*** Begin section ***
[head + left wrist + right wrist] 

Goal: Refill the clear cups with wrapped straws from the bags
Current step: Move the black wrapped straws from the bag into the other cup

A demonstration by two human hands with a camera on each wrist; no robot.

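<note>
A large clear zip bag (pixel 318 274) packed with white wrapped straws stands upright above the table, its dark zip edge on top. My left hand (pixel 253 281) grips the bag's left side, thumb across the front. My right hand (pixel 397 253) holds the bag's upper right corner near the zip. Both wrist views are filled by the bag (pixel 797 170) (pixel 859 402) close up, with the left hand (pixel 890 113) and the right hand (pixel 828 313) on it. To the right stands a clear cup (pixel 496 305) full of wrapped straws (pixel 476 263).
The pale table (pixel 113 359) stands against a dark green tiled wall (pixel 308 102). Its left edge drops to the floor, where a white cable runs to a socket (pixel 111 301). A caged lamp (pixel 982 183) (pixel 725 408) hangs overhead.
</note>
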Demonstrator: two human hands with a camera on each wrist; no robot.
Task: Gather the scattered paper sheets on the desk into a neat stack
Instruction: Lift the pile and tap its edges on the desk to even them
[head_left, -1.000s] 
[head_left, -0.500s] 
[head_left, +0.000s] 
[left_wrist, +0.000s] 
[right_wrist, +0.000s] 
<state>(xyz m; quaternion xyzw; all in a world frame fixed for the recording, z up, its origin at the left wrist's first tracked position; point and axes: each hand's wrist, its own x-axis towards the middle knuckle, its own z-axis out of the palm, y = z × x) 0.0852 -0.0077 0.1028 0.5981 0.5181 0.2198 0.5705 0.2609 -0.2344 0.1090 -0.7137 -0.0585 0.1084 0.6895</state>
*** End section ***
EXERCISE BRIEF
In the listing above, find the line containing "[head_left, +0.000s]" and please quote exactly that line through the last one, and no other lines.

TASK RESPONSE
[head_left, +0.000s] 
[left_wrist, +0.000s] 
[right_wrist, +0.000s] 
<state>(xyz m; quaternion xyzw; all in a world frame fixed for the recording, z up, its origin at the left wrist's first tracked position; point and axes: each hand's wrist, its own x-axis towards the middle knuckle, its own z-axis out of the palm, y = z × x) 0.0852 -0.0077 0.1028 0.5981 0.5181 0.2198 0.5705 0.2609 -0.2344 0.1090 -0.7137 -0.0585 0.1084 0.6895</state>

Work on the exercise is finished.